- **Aim of the task**: Write out, precisely and in full, each line of the material.
═══ Dataset content
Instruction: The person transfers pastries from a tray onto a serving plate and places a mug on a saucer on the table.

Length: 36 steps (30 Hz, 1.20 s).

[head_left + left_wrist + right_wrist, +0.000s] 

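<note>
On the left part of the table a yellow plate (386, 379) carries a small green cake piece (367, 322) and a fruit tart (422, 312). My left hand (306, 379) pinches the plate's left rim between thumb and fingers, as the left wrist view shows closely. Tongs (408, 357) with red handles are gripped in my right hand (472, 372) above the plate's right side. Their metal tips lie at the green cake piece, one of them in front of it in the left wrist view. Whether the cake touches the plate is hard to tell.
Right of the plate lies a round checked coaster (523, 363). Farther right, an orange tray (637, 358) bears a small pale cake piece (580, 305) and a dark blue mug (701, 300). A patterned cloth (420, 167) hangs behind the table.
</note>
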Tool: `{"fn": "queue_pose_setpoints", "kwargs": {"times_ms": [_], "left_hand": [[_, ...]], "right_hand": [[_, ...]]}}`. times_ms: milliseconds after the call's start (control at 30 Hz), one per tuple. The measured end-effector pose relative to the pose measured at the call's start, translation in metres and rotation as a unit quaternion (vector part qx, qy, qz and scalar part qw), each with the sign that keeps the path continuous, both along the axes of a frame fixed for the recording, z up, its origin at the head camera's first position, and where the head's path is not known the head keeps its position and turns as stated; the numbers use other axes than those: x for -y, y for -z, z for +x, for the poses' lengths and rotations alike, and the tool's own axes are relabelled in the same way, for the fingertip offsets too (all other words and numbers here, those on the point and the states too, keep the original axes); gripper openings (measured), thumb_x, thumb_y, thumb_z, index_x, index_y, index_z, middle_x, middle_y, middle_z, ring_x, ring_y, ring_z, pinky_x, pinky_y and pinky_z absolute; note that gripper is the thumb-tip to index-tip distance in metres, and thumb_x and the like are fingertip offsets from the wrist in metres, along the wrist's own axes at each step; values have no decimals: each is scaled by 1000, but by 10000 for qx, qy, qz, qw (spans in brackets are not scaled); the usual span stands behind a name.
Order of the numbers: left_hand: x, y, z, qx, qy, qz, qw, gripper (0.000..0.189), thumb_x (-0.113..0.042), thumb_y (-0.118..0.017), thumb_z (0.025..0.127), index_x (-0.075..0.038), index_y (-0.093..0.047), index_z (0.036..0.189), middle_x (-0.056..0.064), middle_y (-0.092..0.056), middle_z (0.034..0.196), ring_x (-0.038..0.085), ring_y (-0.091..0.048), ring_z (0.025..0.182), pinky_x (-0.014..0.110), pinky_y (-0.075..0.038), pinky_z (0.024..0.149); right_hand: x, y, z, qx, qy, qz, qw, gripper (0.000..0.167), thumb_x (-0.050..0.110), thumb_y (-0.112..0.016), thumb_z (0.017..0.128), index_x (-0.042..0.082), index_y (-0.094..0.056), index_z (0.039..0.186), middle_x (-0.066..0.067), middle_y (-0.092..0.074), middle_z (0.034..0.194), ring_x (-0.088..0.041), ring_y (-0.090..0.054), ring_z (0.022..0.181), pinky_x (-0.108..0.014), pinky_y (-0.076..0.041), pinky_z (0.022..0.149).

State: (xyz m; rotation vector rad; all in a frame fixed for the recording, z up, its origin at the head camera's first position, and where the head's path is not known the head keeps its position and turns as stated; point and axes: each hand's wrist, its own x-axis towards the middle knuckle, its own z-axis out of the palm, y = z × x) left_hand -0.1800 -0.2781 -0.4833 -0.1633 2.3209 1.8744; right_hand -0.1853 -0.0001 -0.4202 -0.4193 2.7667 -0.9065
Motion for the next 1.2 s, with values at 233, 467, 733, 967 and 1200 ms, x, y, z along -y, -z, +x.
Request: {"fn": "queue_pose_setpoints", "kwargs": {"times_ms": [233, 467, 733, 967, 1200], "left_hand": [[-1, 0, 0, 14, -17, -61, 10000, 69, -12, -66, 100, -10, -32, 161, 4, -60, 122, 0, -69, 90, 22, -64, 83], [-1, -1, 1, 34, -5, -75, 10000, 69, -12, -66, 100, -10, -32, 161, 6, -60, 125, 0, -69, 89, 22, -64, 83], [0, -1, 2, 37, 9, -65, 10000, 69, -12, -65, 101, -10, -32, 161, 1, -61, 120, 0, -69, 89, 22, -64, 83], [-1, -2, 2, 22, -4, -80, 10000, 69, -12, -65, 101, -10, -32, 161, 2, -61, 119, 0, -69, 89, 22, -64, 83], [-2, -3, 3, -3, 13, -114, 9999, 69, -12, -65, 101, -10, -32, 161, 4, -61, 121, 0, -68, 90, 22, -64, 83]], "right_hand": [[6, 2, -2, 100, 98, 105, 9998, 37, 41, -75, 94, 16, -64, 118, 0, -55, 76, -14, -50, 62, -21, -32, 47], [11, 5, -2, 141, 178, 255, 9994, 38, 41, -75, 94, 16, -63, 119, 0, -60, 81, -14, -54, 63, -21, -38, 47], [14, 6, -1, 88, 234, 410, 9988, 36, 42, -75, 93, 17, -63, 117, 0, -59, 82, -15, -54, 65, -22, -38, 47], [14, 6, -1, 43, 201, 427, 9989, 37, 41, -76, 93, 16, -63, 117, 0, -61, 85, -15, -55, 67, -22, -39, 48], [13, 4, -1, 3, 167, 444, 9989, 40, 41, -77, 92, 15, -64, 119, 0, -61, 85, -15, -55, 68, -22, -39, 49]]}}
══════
- **Answer below**:
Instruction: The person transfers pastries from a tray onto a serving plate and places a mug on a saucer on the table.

Length: 36 steps (30 Hz, 1.20 s).

[head_left + left_wrist + right_wrist, +0.000s] 

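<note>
On the left part of the table a yellow plate (386, 379) carries a small green cake piece (367, 322) and a fruit tart (422, 312). My left hand (306, 379) pinches the plate's left rim between thumb and fingers, as the left wrist view shows closely. Tongs (408, 357) with red handles are gripped in my right hand (472, 372) above the plate's right side. Their metal tips lie at the green cake piece, one of them in front of it in the left wrist view. Whether the cake touches the plate is hard to tell.
Right of the plate lies a round checked coaster (523, 363). Farther right, an orange tray (637, 358) bears a small pale cake piece (580, 305) and a dark blue mug (701, 300). A patterned cloth (420, 167) hangs behind the table.
</note>
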Tool: `{"fn": "queue_pose_setpoints", "kwargs": {"times_ms": [_], "left_hand": [[_, ...]], "right_hand": [[_, ...]]}}`. times_ms: milliseconds after the call's start (control at 30 Hz), one per tuple. The measured end-effector pose relative to the pose measured at the call's start, translation in metres and rotation as a unit quaternion (vector part qx, qy, qz and scalar part qw), each with the sign that keeps the path continuous, both along the axes of a frame fixed for the recording, z up, its origin at the head camera's first position, and where the head's path is not known the head keeps its position and turns as stated; the numbers use other axes than those: x for -y, y for -z, z for +x, for the poses' lengths and rotations alike, and the tool's own axes are relabelled in the same way, for the fingertip offsets too (all other words and numbers here, those on the point and the states too, keep the original axes); gripper openings (measured), thumb_x, thumb_y, thumb_z, index_x, index_y, index_z, middle_x, middle_y, middle_z, ring_x, ring_y, ring_z, pinky_x, pinky_y and pinky_z absolute; note that gripper is the thumb-tip to index-tip distance in metres, and thumb_x and the like are fingertip offsets from the wrist in metres, along the wrist's own axes at each step; values have no decimals: each is scaled by 1000, but by 10000 for qx, qy, qz, qw (spans in brackets are not scaled); the usual span stands behind a name.
Order of the numbers: left_hand: x, y, z, qx, qy, qz, qw, gripper (0.000..0.189), thumb_x (-0.113..0.042), thumb_y (-0.118..0.017), thumb_z (0.025..0.127), index_x (-0.075..0.038), index_y (-0.093..0.047), index_z (0.036..0.189), middle_x (-0.056..0.064), middle_y (-0.092..0.056), middle_z (0.034..0.196), ring_x (-0.038..0.085), ring_y (-0.091..0.048), ring_z (0.025..0.182), pinky_x (-0.014..0.110), pinky_y (-0.075..0.038), pinky_z (0.024..0.149); right_hand: x, y, z, qx, qy, qz, qw, gripper (0.000..0.167), thumb_x (-0.050..0.110), thumb_y (-0.112..0.016), thumb_z (0.017..0.128), index_x (-0.042..0.082), index_y (-0.094..0.056), index_z (0.039..0.186), middle_x (-0.066..0.067), middle_y (-0.092..0.074), middle_z (0.034..0.194), ring_x (-0.088..0.041), ring_y (-0.090..0.054), ring_z (0.022..0.181), pinky_x (-0.108..0.014), pinky_y (-0.076..0.041), pinky_z (0.022..0.149).

State: (xyz m; rotation vector rad; all in a frame fixed for the recording, z up, its origin at the head camera's first position, and where the head's path is not known the head keeps its position and turns as stated; point and axes: each hand's wrist, its own x-axis towards the middle knuckle, its own z-axis out of the palm, y = z × x) left_hand -0.1800 -0.2781 -0.4833 -0.1633 2.3209 1.8744; right_hand -0.1853 -0.0001 -0.4202 -0.4193 2.7667 -0.9065
Motion for the next 1.2 s, with values at 233, 467, 733, 967 and 1200 ms, x, y, z along -y, -z, +x.
Request: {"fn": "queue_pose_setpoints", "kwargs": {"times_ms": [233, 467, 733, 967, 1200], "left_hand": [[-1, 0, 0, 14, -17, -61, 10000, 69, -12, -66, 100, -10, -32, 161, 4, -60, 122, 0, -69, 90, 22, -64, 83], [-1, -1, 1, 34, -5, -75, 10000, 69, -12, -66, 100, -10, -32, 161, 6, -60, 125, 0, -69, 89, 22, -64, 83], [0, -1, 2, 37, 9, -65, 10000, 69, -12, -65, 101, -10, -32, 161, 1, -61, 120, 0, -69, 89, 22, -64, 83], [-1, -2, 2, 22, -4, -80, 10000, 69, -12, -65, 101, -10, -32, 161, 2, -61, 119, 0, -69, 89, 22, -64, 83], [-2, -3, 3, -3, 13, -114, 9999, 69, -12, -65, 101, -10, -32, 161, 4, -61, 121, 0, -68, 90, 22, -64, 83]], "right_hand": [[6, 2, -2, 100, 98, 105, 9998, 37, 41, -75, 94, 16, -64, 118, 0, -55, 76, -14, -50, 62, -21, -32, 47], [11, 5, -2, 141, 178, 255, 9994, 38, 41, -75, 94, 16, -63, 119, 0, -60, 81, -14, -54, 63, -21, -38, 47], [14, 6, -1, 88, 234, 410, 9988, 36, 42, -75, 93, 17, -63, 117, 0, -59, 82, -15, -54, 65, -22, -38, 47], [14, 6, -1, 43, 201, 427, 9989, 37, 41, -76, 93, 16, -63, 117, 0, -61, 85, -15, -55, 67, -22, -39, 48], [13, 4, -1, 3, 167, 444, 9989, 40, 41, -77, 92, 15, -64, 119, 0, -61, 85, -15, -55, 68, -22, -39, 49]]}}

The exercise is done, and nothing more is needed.